İçlerinde büyüttükleri kin öfke çıkarlar söz konusu olduğunda geri adım atabiliyor oysa. Savaş ve barış bu iki kavramın birbirinden hiç ayrılmaması da ilginç. Savaşa ihtiyaç duydukları her an ve bunu uygulamaya başladıkları her an barışı konuşmaya başlıyorlar. Dünyanın dört bir yanında insana hayvana doğaya yapılan katliamların ne faydasını görüyor savaş yanlısı olanlar aklım almıyor.
Toprak paydalarının arsızlığa dönüşen ve hırsı körükleyen doyumsuzluğunun beraberinde kaç cana mal olduğunu umursamayanlar ve bu komutu acımasızca verenler kendileri, kendi canları söz konusu olduğunda geri durma yüzsüzlüğünde bulunabiliyorlar. Kendilerine göre başkalarının canlarından zafer kazanmanın pişkinliğiyle de övünebiliyorlar ne yazık ki.
İnsanoğlunun beynini zihnini yine bir başka insan kendi önceliklerine göre programlayabiliyor. Ve insanlar bir anda akıl kumandasıyla çok kolay şekillenebiliyor. Ne yükleniyorsa beyne ne emrediliyorsa onun savunucusu ve onun savaşanı olabiliyor örneğin.
Robotlaşan, sorgusuz sualsiz emredileni yerine getiren insanlardan ve o insanların evcilleştirdiği hayvanlardan böyle bir dünya çıkıyor meydana.
Yaşaması güzelken çekilmez hala dönüşen bir dünya.

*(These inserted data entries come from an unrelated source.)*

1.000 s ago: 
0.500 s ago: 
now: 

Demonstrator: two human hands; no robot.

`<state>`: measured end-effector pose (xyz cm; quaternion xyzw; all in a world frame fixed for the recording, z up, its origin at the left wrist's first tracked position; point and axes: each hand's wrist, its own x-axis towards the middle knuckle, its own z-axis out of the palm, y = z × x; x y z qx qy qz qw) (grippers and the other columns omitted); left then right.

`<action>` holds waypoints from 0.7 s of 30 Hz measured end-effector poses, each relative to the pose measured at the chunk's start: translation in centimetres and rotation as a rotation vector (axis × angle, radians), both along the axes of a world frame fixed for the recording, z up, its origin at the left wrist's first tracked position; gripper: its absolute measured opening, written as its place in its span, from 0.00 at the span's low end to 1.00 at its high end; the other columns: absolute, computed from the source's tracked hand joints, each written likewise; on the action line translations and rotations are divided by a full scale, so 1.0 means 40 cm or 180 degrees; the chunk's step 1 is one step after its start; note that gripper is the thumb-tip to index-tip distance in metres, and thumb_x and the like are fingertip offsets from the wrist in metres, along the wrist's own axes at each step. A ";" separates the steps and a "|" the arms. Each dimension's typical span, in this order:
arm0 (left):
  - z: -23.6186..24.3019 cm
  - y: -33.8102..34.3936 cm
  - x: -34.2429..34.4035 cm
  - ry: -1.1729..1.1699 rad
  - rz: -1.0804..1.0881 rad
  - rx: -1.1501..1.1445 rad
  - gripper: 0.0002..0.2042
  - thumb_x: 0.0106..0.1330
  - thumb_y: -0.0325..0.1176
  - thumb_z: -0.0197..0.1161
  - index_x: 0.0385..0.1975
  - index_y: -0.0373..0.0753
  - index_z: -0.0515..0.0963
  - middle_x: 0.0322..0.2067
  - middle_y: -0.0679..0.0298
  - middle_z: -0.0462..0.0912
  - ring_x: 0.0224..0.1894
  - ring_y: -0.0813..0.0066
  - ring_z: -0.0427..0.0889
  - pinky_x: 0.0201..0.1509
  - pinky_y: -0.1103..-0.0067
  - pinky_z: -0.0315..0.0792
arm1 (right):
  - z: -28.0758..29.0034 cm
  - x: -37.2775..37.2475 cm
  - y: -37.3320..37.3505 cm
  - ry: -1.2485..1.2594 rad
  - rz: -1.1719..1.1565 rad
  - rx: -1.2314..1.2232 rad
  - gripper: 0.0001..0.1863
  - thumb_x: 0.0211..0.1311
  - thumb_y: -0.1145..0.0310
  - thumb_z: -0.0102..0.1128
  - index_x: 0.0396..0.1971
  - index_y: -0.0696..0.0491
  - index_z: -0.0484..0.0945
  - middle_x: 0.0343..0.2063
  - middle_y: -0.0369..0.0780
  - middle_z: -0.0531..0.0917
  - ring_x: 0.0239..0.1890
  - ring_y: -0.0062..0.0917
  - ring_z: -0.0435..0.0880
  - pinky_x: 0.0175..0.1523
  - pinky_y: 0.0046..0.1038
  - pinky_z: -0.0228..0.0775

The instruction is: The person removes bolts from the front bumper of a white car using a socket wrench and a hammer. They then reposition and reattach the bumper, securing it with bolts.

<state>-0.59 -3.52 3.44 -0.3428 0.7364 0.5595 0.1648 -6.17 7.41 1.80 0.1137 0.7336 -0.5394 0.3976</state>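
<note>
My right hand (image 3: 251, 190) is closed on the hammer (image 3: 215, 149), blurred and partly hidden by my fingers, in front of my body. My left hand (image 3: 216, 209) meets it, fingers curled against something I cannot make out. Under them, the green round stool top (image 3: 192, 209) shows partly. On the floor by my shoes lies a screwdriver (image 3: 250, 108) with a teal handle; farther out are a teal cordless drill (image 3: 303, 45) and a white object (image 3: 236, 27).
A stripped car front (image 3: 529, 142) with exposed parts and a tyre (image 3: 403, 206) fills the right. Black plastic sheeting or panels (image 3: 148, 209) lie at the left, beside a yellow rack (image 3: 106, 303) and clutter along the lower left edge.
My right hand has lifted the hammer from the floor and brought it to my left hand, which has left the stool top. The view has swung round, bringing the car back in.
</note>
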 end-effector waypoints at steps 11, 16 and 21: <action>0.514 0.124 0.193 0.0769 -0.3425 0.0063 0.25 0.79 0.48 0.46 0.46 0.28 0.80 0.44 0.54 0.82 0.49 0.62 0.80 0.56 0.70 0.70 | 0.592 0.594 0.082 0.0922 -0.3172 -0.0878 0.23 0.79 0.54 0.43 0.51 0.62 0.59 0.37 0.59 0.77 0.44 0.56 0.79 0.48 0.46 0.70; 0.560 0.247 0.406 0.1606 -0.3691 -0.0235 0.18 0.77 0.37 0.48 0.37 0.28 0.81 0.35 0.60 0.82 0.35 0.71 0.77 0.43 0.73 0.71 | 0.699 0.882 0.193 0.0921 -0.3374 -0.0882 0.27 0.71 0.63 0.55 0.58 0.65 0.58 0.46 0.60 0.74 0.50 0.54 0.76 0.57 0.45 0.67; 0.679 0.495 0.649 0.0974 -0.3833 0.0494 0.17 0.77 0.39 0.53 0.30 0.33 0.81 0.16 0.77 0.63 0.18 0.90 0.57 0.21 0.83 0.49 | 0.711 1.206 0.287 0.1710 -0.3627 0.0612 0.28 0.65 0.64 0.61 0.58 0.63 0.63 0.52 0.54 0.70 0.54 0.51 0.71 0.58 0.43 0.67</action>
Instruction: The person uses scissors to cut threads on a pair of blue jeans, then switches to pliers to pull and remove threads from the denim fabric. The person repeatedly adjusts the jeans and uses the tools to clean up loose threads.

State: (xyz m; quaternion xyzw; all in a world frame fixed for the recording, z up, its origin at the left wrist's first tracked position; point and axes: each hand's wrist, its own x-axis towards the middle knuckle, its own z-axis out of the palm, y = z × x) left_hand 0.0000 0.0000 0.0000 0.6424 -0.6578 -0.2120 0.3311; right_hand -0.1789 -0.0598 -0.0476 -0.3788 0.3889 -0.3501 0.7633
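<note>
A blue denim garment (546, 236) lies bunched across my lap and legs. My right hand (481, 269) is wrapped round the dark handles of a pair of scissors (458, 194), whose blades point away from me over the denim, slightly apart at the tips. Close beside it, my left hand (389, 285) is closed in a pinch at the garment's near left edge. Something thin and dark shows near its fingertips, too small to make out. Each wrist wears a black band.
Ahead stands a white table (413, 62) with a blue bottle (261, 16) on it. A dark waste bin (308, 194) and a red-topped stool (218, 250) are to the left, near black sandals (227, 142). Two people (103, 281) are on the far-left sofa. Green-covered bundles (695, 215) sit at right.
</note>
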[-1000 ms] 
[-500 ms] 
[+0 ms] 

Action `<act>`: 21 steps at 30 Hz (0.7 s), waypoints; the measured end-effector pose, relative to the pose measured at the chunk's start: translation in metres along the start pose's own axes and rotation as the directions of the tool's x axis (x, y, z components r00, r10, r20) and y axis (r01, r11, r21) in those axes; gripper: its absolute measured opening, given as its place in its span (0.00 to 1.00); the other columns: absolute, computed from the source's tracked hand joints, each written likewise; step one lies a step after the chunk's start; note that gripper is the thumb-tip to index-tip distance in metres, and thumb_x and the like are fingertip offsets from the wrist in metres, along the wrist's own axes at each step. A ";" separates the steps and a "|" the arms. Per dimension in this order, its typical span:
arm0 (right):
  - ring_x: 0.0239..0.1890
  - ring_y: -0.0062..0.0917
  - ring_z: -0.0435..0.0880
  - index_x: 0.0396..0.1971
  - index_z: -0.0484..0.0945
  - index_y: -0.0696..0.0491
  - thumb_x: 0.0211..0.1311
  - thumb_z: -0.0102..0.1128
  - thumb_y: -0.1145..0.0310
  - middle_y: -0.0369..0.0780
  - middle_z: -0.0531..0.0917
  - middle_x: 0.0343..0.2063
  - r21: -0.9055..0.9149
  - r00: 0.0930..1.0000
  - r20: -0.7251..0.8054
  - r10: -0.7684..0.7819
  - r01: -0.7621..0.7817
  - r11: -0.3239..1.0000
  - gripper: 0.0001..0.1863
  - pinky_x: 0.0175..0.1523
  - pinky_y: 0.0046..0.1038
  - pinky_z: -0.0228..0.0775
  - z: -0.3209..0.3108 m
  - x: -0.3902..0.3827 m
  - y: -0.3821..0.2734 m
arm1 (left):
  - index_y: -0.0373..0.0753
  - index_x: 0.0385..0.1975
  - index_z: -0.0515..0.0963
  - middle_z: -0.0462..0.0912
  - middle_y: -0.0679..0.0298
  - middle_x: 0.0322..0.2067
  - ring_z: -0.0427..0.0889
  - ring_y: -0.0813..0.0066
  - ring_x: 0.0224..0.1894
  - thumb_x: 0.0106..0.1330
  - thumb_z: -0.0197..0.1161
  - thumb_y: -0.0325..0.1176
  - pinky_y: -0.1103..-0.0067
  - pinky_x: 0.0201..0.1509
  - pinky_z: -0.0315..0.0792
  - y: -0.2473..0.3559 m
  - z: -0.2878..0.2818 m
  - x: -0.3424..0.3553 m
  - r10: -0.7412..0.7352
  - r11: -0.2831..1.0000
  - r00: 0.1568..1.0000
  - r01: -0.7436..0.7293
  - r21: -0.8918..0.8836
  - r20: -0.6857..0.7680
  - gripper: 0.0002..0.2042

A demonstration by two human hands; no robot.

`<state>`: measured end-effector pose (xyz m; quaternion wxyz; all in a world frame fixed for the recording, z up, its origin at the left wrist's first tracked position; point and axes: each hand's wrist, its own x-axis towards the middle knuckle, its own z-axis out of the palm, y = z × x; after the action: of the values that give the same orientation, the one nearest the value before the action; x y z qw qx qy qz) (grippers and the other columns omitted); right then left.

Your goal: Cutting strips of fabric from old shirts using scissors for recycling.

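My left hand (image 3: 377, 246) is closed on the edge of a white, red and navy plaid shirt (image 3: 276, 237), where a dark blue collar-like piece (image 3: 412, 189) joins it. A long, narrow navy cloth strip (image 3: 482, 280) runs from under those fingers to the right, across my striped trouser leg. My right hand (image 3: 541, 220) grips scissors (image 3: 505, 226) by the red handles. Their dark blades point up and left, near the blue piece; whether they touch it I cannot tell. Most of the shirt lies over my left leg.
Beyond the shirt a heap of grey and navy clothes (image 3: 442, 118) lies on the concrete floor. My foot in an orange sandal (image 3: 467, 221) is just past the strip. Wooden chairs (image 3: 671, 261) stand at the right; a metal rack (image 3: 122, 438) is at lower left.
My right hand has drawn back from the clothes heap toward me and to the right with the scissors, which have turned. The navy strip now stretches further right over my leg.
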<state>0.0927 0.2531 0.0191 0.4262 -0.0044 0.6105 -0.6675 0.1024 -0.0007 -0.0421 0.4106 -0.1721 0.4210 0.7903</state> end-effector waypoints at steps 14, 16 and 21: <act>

Eşitsizliğin hakkaniyetsizliğin arsızlığın kol gezdiği bir dünya! Peki, mimarisi kim bu kendi kendine dönen dünyanın ve içindeki işleyişin. Kimden kaynaklanıyor içindeki çirkinlikler, içindeki savaşlar ve yine içindeki canilikler. Güzelliklerin üstünü çirkinliklerle örtme eğilimimiz, barışın canını savaşlarla çıkartma aceleciliğimiz ne fayda sağlayacak ki?
Ölmek için yaşıyorsak ve bu yolculukta büyük balıklar küçük balıkları yiyorsa, aklında daha güzel bir fikri olan var mı bilmiyorum. Başım döndü tıpkı şu kendini döndüren dünya gibi, kendime dönmekten başım döndü.